TASK PROMPT — Word for word, transcribe the data below from the line with "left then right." to the line with "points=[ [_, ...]", keeping both of those lines.

SUPPLIED ENTRIES —
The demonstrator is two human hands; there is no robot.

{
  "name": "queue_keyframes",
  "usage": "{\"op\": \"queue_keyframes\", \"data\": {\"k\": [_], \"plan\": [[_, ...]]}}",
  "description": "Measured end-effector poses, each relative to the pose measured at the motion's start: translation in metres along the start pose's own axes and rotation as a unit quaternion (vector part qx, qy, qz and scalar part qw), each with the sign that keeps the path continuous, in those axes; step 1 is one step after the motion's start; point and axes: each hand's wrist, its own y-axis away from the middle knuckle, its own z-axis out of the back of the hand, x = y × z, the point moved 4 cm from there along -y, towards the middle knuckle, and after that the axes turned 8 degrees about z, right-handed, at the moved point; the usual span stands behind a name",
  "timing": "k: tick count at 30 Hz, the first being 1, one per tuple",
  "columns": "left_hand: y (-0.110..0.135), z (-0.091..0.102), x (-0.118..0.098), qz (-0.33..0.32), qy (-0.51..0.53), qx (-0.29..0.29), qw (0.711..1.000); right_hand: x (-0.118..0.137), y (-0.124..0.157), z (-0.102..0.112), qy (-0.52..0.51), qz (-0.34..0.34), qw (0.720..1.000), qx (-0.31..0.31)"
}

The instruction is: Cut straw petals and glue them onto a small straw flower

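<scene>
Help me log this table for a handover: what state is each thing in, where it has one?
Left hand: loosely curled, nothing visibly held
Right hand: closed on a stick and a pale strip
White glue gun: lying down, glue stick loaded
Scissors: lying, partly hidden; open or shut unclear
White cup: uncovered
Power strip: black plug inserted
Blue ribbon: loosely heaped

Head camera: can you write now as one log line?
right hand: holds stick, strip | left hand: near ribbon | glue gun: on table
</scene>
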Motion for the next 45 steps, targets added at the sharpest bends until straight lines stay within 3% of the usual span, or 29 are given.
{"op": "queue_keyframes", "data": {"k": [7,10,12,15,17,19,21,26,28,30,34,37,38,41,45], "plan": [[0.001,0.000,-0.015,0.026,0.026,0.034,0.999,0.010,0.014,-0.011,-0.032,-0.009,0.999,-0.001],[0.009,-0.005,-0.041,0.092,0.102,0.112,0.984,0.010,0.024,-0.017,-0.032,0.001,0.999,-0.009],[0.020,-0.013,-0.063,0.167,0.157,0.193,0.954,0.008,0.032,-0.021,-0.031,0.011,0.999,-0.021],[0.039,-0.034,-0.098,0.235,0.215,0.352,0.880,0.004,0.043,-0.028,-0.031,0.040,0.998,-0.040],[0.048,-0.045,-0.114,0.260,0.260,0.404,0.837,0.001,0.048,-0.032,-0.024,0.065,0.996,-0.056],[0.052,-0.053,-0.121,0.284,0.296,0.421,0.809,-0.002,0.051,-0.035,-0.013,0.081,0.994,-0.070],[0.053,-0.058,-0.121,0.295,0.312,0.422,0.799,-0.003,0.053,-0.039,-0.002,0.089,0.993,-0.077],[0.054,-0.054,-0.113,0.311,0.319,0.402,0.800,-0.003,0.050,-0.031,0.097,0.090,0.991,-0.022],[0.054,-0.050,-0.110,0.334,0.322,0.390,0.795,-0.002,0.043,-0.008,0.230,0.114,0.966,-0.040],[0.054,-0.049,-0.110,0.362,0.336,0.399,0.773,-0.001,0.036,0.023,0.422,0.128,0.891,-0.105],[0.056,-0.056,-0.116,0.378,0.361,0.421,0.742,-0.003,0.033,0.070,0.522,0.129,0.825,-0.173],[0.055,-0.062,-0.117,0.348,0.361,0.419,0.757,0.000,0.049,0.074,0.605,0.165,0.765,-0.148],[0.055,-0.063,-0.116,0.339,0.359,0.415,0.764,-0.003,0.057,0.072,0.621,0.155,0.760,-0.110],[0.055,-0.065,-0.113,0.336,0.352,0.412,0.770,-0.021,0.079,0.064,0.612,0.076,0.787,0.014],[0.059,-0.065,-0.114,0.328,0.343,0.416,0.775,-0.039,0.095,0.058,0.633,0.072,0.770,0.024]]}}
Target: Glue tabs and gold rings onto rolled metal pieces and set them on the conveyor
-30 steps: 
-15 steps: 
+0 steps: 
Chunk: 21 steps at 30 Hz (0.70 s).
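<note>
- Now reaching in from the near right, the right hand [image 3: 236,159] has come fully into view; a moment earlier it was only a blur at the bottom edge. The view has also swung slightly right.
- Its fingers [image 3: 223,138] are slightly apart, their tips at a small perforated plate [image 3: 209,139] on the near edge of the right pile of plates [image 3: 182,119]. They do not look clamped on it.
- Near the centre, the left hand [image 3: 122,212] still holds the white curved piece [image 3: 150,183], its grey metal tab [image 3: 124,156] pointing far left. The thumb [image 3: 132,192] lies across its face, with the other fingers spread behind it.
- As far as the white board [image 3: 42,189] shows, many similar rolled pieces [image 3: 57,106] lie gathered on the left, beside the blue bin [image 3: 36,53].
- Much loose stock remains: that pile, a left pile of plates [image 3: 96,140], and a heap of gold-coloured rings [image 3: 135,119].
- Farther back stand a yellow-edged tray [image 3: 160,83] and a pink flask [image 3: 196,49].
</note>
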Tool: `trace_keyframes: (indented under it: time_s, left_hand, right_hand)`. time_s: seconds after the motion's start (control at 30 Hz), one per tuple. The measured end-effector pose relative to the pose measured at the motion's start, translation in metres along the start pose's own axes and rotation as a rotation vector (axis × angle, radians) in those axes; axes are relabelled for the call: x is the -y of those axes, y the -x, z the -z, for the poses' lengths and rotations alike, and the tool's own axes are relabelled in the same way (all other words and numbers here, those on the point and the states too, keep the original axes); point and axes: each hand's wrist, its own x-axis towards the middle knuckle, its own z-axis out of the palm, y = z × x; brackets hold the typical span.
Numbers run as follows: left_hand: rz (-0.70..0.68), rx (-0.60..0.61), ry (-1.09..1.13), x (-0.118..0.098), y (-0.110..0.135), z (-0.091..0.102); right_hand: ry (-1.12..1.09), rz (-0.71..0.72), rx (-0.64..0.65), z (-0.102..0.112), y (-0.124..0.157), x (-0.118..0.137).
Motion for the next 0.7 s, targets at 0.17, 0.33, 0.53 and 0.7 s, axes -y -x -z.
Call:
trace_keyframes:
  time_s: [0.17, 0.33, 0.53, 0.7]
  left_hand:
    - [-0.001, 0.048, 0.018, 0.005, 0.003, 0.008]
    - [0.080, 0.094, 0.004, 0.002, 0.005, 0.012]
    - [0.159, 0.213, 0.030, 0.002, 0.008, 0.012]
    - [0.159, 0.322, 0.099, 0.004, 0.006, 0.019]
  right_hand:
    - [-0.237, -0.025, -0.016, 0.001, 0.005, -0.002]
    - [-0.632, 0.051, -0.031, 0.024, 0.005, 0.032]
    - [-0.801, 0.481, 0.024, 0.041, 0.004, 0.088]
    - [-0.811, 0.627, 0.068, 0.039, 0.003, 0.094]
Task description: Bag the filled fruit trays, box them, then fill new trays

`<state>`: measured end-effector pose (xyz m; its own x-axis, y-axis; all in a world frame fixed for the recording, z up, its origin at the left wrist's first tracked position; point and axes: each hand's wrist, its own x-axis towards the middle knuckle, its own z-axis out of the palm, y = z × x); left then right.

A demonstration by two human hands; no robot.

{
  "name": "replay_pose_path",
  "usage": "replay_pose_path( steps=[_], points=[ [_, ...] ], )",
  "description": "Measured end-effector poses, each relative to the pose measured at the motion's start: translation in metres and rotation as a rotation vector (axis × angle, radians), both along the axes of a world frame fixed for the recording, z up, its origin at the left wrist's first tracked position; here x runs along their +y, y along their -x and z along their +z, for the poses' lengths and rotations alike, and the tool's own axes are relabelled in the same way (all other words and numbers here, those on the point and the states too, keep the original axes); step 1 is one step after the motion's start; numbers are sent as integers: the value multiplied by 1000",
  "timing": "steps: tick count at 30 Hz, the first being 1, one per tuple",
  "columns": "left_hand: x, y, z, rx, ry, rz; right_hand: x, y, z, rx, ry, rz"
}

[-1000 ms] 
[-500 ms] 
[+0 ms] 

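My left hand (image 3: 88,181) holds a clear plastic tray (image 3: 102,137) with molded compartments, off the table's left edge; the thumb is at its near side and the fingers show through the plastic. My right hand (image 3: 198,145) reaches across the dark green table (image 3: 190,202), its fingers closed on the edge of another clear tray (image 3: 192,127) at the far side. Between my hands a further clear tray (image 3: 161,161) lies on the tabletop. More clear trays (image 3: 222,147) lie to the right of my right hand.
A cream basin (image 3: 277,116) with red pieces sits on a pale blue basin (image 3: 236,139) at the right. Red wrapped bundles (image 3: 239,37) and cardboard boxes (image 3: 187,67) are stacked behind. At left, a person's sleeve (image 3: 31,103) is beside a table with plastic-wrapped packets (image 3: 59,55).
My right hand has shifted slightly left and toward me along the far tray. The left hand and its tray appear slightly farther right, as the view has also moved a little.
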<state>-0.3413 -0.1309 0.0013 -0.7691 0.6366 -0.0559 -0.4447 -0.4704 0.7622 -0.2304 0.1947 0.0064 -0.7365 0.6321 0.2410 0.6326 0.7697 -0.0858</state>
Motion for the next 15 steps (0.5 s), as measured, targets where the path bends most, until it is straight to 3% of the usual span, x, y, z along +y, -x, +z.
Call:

THE ANSWER —
`<state>`: measured end-effector pose (xyz m; its own x-axis, y-axis; all in a world frame fixed for the recording, z up, its origin at the left wrist's first tracked position; point and axes: each hand's wrist, its own x-axis towards the middle knuckle, its own z-axis out of the palm, y = z × x); left then right.

A demonstration by two human hands; no robot.

{
  "name": "replay_pose_path",
  "usage": "replay_pose_path( steps=[_], points=[ [_, ...] ], )",

The answer given above is the complete response.